Christopher P. Lehman
July 16, 2016 posted by

Cartoon Exhibition In The Segregated South

Eric Smoodin’s groundbreaking book Animating Culture analyzes cartoon exhibition through film bills. This month’s blog entry does the same but with a twist. It looks at how segregation shaped the cartoon-viewing experience in a southern city, and film bills from the Dallas Morning News in the 1930s and 1940s are the primary sources.

The Majestic and The Melba in Dallas

The Majestic and The Melba Theaters in Dallas

Interstate Circuit–a chain of theaters in Texas–played an important role in American animation. Interstate’s venues promoted not only their feature films but also their short subjects, which theaters tended to treat as filler for a bill and not worthy of distinction. Starting in March 1934, the circuit mentioned cartoon shorts by name in newspapers like the Dallas Morning News, and it devised feature-length, all-cartoon bills for Saturday matinees. Cartoon distributors and theater managers noted the resulting uptick in attendance, and Interstate became influential in nurturing the stardom of cartoon characters. According to Joseph Barbera’s My Life in ‘Toons, Interstate’s shorts department manager Besa Short wrote to Metro-Goldwyn-Mayer to ask for sequels to Puss Gets the Boot, and the “Tom and Jerry” series was born.

Less well known is that skin-color segregation shaped Interstate’s promotion of cartoons.

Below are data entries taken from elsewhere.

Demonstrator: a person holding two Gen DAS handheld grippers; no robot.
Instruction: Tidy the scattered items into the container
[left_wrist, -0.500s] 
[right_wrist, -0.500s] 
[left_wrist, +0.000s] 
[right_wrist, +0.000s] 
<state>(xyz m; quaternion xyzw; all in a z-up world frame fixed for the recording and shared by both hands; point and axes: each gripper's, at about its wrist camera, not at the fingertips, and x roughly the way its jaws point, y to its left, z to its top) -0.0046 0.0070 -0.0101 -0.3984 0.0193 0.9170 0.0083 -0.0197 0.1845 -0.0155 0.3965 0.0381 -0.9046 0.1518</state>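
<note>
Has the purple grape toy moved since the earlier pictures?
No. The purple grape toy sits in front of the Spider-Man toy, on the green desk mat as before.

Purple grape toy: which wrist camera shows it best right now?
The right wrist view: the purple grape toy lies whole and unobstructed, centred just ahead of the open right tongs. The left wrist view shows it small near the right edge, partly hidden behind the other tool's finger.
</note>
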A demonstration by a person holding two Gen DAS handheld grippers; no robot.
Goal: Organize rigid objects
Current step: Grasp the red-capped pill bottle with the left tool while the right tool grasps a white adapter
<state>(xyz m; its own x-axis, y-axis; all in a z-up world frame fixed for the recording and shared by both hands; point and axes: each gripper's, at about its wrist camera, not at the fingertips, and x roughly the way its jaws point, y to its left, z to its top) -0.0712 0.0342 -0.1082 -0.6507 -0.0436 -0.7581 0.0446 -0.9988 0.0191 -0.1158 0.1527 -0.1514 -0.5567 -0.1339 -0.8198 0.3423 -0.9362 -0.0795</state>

Many theaters across the country, especially in the South, refused to admit African Americans; and those that did exiled them to high balcony seats accessible by a separate entrance. Of Interstate’s half-dozen theaters in downtown Dallas alone, only one–the Majestic–admitted African Americans, and they sat in the “buzzard’s roost” there. The Majestic played jazzy cartoons with African American casts, presumably because African Americans would have appreciated MGM’s frog cartoons of the late 1930s, Leon Schlesinger’s Clean Pastures, and Terrytoons’ parody of “Uncle Tom” in Eliza on the Ice. Episodes referring to African American urban culture like the “Tom and Jerry” episode The Zoot Cat also appeared there.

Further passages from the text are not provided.